## Problem to solve
Scan the records for the string "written"; copy each line where it occurs.

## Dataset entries
= Beginning of Section =
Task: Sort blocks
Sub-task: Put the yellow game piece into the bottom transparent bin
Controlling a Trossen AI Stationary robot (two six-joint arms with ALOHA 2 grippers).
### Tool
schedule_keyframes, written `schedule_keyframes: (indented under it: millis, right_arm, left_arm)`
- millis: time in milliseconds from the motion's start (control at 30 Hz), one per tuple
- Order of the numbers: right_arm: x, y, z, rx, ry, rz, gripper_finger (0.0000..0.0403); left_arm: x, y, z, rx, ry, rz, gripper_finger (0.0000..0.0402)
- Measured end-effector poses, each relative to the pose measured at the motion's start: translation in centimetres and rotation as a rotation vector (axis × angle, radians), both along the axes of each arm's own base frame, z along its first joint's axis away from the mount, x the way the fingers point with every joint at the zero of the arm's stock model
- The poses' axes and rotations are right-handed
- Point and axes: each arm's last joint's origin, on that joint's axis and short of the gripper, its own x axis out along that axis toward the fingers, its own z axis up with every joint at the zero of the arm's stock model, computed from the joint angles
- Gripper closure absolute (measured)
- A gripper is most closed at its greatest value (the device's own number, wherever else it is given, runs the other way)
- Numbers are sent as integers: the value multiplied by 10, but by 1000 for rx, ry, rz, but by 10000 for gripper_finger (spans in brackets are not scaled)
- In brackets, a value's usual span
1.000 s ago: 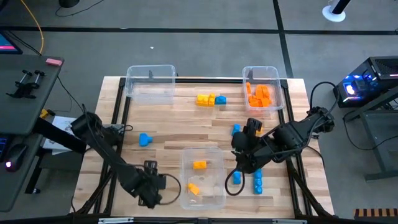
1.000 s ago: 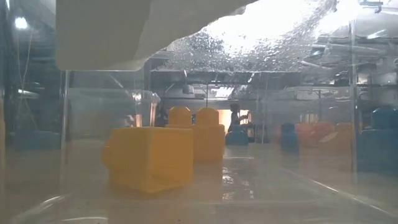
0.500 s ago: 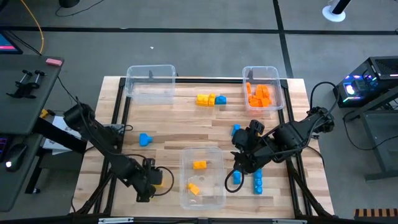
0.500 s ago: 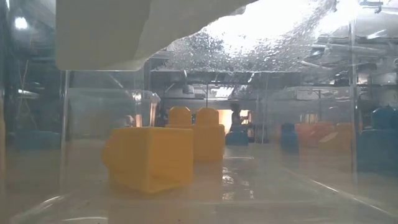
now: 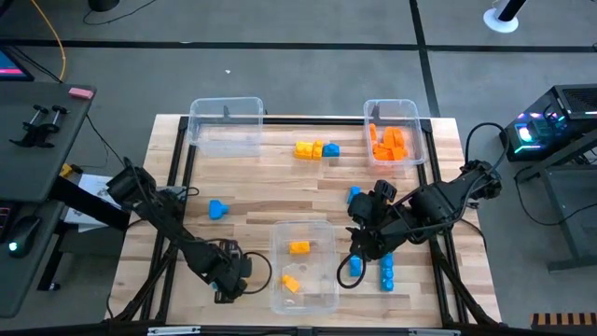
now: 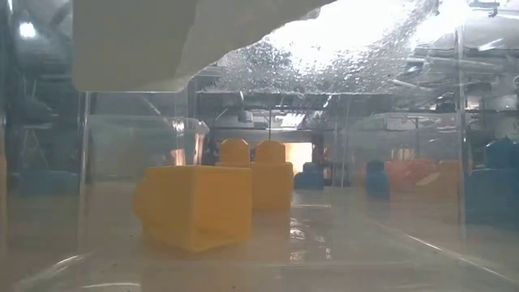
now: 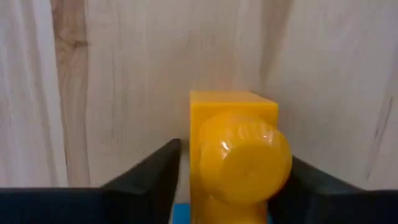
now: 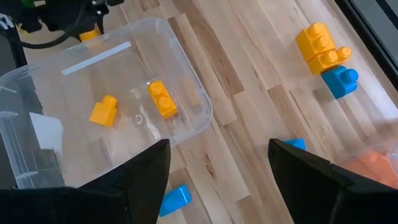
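Note:
My left gripper (image 5: 227, 280) points down near the table's near left. In the left wrist view its fingers stand on either side of a yellow block (image 7: 233, 149), stud up on the wood, with a sliver of blue (image 7: 180, 214) beside it. My right gripper (image 8: 217, 180) hovers open over the near right, nothing between its fingers. Two yellow blocks (image 5: 298, 247) (image 5: 290, 283) lie in the near bin (image 5: 322, 299). A yellow-and-blue row (image 5: 315, 149) lies at the far middle. Orange blocks (image 5: 390, 142) fill the far right bin (image 5: 417, 112). Loose blue blocks (image 5: 218, 209) (image 5: 354, 194) (image 5: 386, 273) lie about. My left gripper comes from above, pointing down, with one finger (image 7: 155, 180) a narrow gap away from the yellow block's side (image 7: 196, 155) and the other finger (image 7: 308, 186) close against the opposite side. Whether either finger touches the block, I cannot tell. The block stands on the table.
A clear bin (image 5: 227, 123) stands at the far left with nothing in it. The low view looks through the near bin's wall at its two yellow blocks (image 6: 199, 203) (image 6: 259, 174). Bare wood lies between the bins in the table's middle.
My left gripper has sunk toward the table at the near left, beside the near bin, still pointing down. The blocks and the right arm have kept still.

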Motion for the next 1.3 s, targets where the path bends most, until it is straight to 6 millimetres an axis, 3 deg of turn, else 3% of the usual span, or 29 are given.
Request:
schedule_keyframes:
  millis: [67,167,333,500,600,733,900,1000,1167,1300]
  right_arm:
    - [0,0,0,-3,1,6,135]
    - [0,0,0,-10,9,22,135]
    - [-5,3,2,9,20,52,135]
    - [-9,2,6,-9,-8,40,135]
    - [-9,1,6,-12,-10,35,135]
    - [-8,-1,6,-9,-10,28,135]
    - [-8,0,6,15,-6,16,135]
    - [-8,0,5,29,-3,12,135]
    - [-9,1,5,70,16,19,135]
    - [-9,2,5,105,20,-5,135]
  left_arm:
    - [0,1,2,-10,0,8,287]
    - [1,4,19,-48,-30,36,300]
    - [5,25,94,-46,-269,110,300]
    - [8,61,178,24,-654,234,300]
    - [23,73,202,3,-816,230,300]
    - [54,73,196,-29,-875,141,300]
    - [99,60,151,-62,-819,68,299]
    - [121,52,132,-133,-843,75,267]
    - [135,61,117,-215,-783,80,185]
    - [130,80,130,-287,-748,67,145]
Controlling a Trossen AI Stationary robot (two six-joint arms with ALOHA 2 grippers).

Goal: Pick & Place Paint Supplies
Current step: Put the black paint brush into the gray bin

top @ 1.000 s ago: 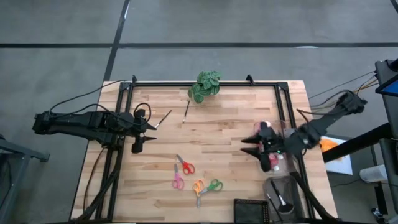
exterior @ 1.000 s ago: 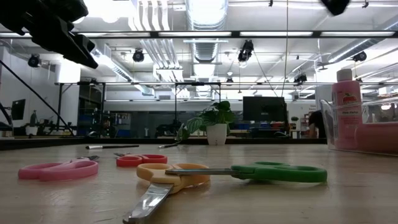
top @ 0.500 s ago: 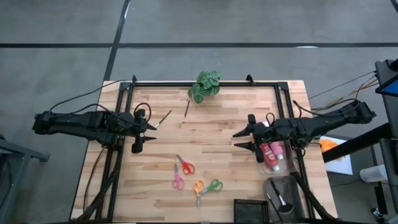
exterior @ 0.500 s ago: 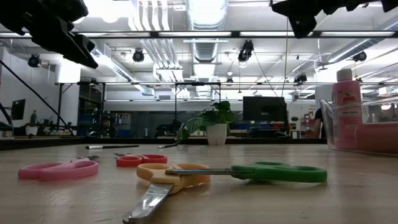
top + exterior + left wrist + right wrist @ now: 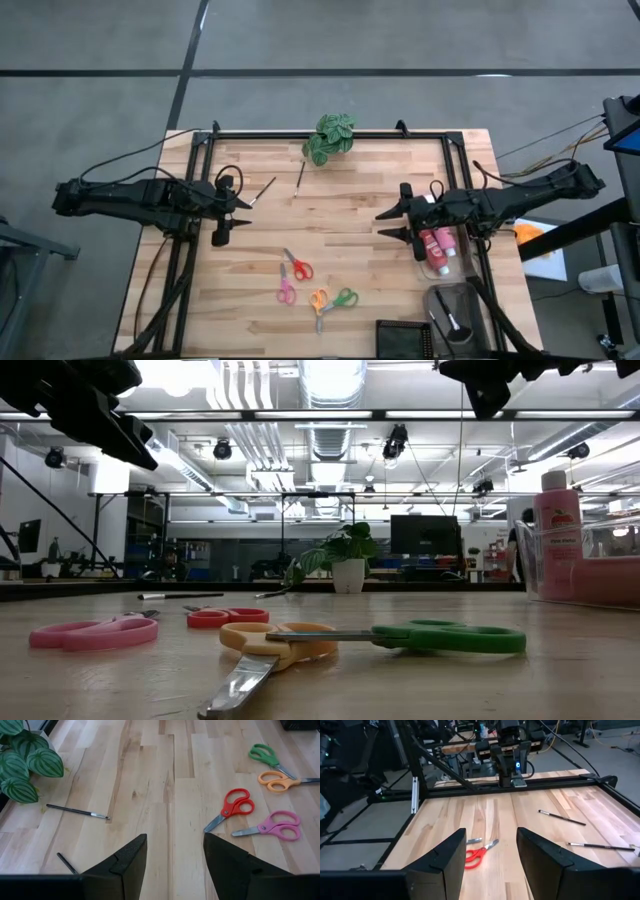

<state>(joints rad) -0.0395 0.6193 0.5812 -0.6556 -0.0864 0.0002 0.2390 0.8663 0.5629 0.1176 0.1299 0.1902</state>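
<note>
Both arms just hang above the table here. The left gripper sits at the left edge of the high view, fingers spread, nothing in them. The right gripper hovers right of centre, also spread and empty. Pink and red bottles lie in a clear bin at the right edge. Two brushes lie near the plant, upper middle. Scissors are scattered lower centre.

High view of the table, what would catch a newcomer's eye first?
Four bright scissors, red, pink, orange and green, lie scattered at the table's front middle. A green leafy plant stands at the back edge, two thin brushes beside it. The open left gripper and right gripper face each other across the wood.
</note>
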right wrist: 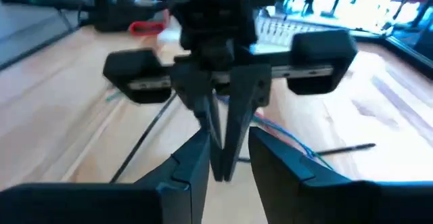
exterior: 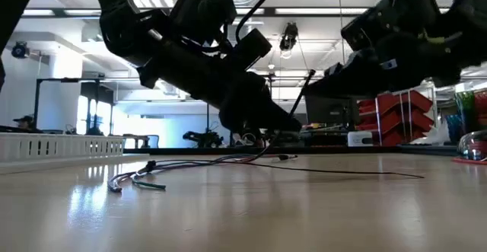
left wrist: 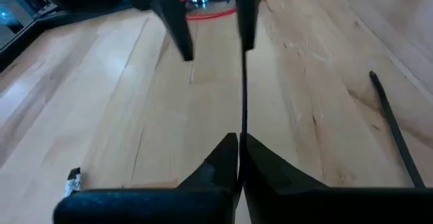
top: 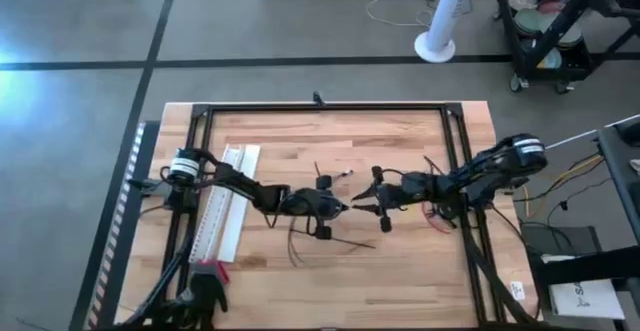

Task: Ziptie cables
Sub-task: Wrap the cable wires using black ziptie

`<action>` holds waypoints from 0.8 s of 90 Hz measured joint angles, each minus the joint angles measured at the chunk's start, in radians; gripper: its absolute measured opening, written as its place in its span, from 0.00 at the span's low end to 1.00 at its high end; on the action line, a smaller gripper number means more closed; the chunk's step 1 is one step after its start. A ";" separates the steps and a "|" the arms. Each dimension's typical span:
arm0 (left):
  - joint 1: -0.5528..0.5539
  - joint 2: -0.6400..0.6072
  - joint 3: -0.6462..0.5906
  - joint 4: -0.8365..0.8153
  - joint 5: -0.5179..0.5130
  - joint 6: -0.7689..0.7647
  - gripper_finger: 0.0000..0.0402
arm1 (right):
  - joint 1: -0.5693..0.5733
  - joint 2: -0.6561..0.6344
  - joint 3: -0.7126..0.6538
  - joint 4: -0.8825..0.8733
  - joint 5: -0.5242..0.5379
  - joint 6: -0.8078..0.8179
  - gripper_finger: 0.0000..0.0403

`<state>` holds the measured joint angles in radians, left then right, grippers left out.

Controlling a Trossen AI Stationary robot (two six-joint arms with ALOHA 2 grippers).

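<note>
Mid-table, both arms (top: 348, 208) tip to tip.

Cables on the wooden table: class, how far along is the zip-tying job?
Done: nothing fastened yet. The cables lie loose on the table with no tie around them. In hand: the left gripper is shut on a thin black zip tie, and the right gripper is open around the left one's tips. Left: loop the tie round the bundle and cinch it.
</note>
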<state>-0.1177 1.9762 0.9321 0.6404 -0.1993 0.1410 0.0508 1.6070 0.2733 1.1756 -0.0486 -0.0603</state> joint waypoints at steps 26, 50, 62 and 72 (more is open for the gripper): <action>0.005 -0.003 0.000 0.004 0.000 -0.001 0.00 | 0.028 0.242 0.012 0.345 -0.002 0.051 0.09; 0.006 -0.004 -0.003 0.004 0.000 -0.015 0.00 | 0.028 0.270 0.013 0.371 -0.001 0.064 0.10; 0.006 -0.005 -0.003 0.005 0.000 -0.019 0.00 | 0.028 0.267 0.014 0.371 -0.003 0.060 0.02; 0.006 -0.006 -0.003 0.005 0.000 -0.019 0.00 | 0.027 0.267 0.019 0.362 -0.025 0.058 0.00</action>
<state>-0.1120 1.9704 0.9287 0.6456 -0.1997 0.1219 0.0780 1.8740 0.2922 1.5373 -0.0741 -0.0025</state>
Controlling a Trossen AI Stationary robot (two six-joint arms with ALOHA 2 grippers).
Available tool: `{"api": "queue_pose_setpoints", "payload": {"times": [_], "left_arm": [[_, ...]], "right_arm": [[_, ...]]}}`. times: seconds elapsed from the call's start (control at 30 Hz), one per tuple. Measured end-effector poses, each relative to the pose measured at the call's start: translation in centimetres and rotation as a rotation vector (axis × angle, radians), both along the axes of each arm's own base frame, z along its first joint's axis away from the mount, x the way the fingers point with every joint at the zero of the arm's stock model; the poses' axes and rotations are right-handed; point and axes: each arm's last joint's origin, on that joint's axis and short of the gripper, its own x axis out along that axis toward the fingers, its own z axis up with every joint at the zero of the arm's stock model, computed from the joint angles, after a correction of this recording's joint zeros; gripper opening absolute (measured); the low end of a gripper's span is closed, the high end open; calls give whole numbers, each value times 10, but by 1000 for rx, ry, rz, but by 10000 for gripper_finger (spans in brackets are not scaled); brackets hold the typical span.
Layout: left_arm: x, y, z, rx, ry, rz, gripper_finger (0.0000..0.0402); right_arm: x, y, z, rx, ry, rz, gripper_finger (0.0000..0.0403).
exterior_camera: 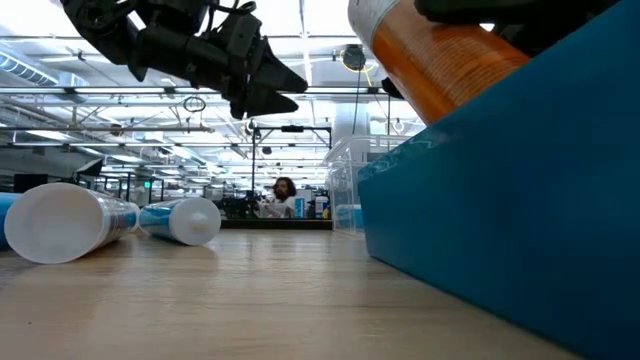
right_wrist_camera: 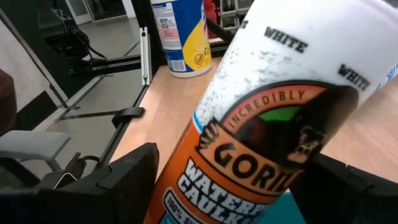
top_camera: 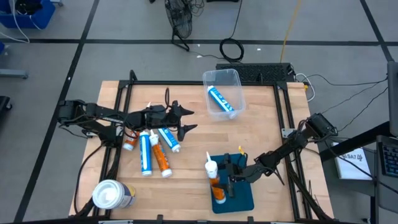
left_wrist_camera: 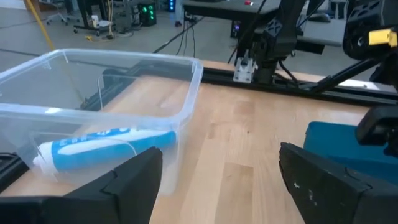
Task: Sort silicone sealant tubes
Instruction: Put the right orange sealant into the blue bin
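Left hand [top_camera: 186, 120] spread wide mid-table; right hand [top_camera: 231, 173] closed near front edge

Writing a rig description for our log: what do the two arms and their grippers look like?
Both arms are dark, slim and jointed, trailing black cables. The left gripper and right gripper each have two flat black fingers with squared-off tips. No markings show on them.

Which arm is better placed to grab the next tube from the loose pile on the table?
Left. The left claw hangs open right beside the loose tubes. The right claw is at the blue bin, shut around an orange tube.
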Motion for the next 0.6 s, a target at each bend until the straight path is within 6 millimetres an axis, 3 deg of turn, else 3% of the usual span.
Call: {"api": "queue_pose_setpoints", "payload": {"times": [0.4,0.6], "left_arm": [[0,0,-1,22,10,-5,313],[0,0,0,18,8,-4,325]], "right_arm": [[-2,-1,3,-71,6,19,357],[-7,-3,9,-64,35,15,359]]}}
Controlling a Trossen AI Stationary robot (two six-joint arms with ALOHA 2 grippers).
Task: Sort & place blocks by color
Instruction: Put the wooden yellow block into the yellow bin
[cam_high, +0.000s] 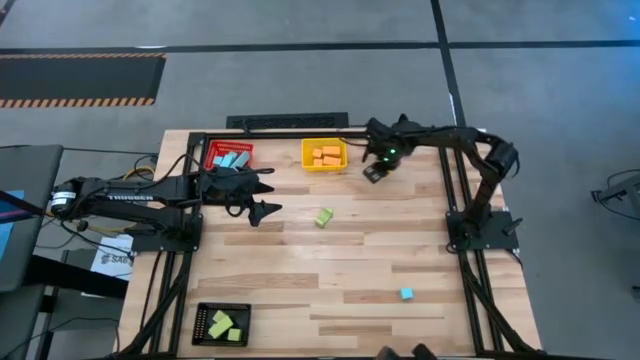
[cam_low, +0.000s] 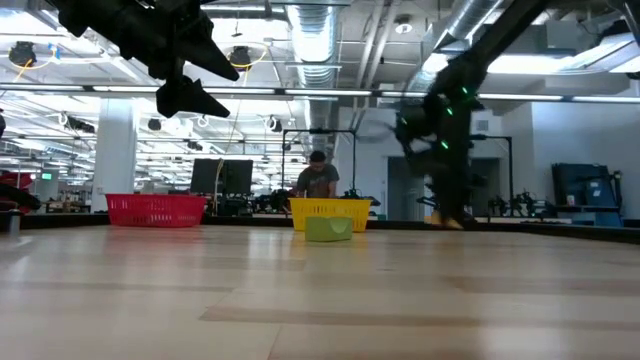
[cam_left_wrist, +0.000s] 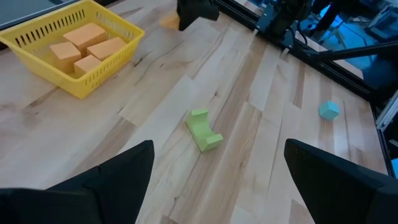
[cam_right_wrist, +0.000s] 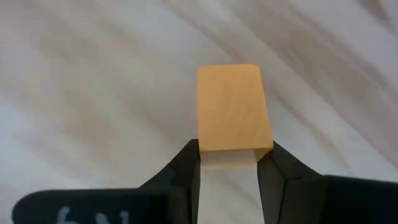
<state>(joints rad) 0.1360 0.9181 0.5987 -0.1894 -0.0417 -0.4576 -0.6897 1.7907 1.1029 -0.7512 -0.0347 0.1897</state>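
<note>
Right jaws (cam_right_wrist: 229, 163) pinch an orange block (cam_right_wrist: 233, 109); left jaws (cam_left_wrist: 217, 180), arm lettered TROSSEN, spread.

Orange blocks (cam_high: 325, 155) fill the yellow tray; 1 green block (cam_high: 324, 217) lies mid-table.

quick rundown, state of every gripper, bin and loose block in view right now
right gripper: shut on the orange block, low over the table beside the yellow bin
left gripper: open, empty, raised above the table near the red bin
yellow bin: holds orange blocks
red bin: holds light blue blocks
black bin: holds green blocks
green block: loose on the table, unsorted
blue block: loose on the table, unsorted
</note>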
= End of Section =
## Exercise solution
schedule_keyframes, written `schedule_keyframes: (indented under it: millis, right_arm, left_arm)`
`<action>` holds waypoints from 0.8 s of 90 Hz measured joint angles, each minus the joint angles measured at the chunk's start, in radians; gripper: its absolute measured opening, written as its place in its span, from 0.00 at the span's low end to 1.00 at its high end; on the action line, a smaller gripper number means more closed; the chunk's step 1 is one step after its start. A ";" separates the steps and a "|" the arms. Each dimension's typical span:

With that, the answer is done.